I used to work for a mortgage bank so I might have an idea. I didn’t work in REO’s but I think this might be common sense if you look at it from the bank’s viewpoint.
Let’s say that I’m a bank and you have a mortgage with me with an outstanding balance of $500k. Let’s say the property is worth $300k based on an independent appraisal. Therefore, I know that $300k is probably the most I’m going to get, plus or minus some percentage of that.
If I foreclose, the property become an REO (real estate owned) of the bank. That means the bank has to pay property taxes, take care of maintenance and generally do all of the things the homeowner would have to do.
Even if I only hold on to the property for a few months, the carrying charges are not insignificant. In addition, I may not even be able to list the property any time soon since there is already such a glut of housing. So I could be eating those charges for years potentially - until the market has thinned out.
Now you may say, well, sell it for less than the appraisal. And for one particular house, that will work. But what if you have a couple of thousand REO’s in a particular market like say, Vegas. Pretty soon, you’re basically cutting your own throat.

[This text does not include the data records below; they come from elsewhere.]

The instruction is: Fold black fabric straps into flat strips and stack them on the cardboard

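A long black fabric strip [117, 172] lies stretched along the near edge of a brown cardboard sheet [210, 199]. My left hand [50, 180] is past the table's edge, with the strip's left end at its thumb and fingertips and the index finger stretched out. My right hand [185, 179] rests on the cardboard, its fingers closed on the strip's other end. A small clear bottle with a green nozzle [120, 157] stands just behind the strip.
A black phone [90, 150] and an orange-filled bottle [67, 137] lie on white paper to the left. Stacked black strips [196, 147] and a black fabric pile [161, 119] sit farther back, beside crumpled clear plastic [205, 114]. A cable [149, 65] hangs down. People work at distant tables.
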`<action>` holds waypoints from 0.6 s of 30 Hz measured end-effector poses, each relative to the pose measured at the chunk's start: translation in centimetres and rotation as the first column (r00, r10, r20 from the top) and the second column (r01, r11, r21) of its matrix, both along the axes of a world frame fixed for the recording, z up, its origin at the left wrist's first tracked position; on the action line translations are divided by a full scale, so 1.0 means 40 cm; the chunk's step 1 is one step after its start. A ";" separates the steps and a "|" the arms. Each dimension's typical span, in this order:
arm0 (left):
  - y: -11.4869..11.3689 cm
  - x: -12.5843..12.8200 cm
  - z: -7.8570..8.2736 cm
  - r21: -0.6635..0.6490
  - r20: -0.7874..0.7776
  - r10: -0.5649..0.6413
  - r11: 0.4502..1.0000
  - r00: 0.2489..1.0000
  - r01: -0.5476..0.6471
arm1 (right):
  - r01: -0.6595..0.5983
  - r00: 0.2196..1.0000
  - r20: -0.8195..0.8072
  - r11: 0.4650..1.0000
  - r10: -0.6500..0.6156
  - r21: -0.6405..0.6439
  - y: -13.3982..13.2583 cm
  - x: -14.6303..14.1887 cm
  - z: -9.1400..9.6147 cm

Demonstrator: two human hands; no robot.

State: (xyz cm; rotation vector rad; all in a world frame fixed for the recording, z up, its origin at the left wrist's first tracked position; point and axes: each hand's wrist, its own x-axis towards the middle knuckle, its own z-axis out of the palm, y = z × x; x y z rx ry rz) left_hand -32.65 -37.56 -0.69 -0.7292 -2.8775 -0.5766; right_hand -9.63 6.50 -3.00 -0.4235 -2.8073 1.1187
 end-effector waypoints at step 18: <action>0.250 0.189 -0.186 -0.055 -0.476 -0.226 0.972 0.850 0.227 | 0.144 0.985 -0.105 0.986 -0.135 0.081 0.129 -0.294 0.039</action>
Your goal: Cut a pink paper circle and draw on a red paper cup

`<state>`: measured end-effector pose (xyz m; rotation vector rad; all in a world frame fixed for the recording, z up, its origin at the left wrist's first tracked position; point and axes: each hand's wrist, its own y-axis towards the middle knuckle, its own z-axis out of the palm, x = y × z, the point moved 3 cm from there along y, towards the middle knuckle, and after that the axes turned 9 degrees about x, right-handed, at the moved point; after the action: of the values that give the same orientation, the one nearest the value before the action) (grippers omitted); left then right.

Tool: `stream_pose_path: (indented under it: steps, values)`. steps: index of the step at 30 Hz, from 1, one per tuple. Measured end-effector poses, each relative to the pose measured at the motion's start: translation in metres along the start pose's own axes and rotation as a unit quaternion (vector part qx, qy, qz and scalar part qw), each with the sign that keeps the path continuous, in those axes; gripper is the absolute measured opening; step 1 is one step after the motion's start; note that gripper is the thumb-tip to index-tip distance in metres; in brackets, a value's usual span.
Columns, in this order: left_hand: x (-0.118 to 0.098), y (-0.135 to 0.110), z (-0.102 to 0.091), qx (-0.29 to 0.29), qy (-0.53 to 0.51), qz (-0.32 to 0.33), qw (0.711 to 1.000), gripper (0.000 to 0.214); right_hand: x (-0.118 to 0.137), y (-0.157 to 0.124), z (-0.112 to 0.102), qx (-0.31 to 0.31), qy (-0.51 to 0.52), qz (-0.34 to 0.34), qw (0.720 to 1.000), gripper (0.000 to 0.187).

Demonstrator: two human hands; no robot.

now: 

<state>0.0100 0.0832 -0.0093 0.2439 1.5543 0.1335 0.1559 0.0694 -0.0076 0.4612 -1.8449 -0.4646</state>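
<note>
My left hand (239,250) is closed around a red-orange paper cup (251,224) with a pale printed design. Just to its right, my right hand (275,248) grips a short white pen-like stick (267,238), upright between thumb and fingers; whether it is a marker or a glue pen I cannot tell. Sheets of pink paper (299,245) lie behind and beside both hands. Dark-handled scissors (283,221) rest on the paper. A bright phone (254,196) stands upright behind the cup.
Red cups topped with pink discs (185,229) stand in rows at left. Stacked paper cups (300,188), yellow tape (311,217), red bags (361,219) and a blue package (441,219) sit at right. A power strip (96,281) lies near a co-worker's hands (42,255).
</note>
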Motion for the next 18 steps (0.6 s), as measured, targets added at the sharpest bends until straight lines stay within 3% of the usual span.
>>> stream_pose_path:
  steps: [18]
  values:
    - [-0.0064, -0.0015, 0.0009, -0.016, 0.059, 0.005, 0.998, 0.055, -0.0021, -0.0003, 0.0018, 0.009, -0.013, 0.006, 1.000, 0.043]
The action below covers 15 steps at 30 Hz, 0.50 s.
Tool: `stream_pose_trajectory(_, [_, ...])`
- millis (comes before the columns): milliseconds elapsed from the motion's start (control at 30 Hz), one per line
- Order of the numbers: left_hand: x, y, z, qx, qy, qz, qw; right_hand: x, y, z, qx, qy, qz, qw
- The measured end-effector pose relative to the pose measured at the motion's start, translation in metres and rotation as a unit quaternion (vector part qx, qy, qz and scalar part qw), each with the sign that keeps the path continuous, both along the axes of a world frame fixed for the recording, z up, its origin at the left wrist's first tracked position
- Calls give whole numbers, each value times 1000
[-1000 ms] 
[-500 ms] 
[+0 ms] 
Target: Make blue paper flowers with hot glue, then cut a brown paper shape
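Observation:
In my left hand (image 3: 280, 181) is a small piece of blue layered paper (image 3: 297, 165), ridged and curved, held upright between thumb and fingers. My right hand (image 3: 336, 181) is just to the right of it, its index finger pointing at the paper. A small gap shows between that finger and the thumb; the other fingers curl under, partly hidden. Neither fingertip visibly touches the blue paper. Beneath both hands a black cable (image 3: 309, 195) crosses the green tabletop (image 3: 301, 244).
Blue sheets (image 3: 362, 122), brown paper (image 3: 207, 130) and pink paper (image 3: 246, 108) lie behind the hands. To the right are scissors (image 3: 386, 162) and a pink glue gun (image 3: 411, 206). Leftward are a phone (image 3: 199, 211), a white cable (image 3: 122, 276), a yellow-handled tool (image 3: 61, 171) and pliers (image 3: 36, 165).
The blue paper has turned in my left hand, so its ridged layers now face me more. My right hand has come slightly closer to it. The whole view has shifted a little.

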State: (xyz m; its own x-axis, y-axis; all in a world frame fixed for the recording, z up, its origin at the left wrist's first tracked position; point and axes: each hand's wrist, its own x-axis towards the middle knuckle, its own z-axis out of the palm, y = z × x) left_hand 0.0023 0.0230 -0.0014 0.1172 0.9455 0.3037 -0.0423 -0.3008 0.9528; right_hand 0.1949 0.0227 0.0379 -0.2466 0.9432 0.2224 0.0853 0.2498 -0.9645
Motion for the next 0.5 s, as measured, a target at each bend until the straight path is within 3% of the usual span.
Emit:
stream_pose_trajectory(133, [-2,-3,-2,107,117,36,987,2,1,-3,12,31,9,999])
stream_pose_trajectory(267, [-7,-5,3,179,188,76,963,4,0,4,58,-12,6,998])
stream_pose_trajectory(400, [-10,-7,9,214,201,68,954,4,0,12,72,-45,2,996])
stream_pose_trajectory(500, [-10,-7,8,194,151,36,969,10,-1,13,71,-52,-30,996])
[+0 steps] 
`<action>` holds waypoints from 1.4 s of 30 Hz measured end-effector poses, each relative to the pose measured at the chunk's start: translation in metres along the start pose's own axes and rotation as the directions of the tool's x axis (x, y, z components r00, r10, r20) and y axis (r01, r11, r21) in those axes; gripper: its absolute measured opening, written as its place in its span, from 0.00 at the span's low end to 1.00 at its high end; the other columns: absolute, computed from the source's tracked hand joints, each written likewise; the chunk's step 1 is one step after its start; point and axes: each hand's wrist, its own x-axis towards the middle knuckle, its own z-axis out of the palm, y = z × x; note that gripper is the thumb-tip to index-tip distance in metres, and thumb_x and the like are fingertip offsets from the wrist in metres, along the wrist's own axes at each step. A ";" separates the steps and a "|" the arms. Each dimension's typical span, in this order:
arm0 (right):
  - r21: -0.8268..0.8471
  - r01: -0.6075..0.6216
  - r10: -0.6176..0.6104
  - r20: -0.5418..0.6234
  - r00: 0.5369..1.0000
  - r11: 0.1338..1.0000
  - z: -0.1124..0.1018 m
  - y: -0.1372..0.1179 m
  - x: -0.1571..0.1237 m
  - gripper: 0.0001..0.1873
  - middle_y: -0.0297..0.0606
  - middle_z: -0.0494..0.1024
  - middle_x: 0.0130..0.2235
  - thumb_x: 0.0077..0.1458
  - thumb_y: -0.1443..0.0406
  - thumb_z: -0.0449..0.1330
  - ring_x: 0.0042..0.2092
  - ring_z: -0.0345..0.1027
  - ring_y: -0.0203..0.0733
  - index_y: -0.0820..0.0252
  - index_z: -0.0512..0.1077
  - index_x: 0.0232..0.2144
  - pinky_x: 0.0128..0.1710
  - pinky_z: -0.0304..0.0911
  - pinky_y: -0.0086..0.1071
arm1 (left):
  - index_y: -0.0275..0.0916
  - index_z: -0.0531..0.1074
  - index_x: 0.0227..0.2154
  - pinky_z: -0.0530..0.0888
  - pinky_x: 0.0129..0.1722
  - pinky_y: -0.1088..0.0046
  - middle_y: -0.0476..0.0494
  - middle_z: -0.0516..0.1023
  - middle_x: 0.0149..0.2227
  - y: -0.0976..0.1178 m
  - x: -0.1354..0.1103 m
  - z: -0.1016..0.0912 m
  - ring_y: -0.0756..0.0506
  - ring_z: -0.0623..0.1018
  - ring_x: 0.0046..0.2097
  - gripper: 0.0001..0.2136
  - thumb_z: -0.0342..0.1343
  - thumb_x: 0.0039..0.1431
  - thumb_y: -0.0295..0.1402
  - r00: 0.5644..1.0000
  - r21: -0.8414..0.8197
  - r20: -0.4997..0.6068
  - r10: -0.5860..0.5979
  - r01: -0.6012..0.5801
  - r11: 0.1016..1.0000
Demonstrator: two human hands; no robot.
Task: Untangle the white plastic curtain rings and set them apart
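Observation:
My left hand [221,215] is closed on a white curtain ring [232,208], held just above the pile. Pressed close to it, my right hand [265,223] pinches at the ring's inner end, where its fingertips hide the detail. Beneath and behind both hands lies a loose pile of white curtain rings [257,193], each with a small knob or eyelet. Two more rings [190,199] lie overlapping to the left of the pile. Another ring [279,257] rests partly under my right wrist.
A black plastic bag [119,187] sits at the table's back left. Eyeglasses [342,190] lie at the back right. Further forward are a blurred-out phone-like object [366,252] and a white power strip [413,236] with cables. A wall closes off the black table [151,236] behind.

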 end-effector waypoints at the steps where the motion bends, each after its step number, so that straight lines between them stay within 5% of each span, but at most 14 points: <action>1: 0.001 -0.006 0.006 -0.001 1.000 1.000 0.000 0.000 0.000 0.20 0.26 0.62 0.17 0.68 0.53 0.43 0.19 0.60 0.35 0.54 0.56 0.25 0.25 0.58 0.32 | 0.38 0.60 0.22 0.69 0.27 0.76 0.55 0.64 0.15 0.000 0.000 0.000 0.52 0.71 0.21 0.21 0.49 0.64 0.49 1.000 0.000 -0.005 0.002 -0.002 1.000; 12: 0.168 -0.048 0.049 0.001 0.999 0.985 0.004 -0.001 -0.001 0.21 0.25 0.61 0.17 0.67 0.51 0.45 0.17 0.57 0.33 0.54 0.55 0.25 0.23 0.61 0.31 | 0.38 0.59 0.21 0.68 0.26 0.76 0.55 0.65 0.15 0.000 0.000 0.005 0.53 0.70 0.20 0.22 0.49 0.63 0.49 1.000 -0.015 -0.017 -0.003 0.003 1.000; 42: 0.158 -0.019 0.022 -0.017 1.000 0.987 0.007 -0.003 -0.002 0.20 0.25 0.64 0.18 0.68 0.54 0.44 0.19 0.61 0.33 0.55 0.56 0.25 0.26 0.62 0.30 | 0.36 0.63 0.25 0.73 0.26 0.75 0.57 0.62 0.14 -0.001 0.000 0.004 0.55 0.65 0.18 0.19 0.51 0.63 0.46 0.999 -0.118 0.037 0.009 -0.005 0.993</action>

But, if you sell the note, not only do you save the foreclosure expenses, and not only do you save months or years of carrying costs, but there is less of a chance that you will see the house on the open market and therefore it is less likely to contribute to declining property values.
I’m not sure, but I believe the reason for the last part of that statement is the fact that people who have cash to buy a note are most likely looking to use the property as a rental. Either that, or they already have a buyer lined up who may not have participated directly in the conventional real estate market. As a rental property, it does not compete with other REO’s and doesn’t help to depress prices.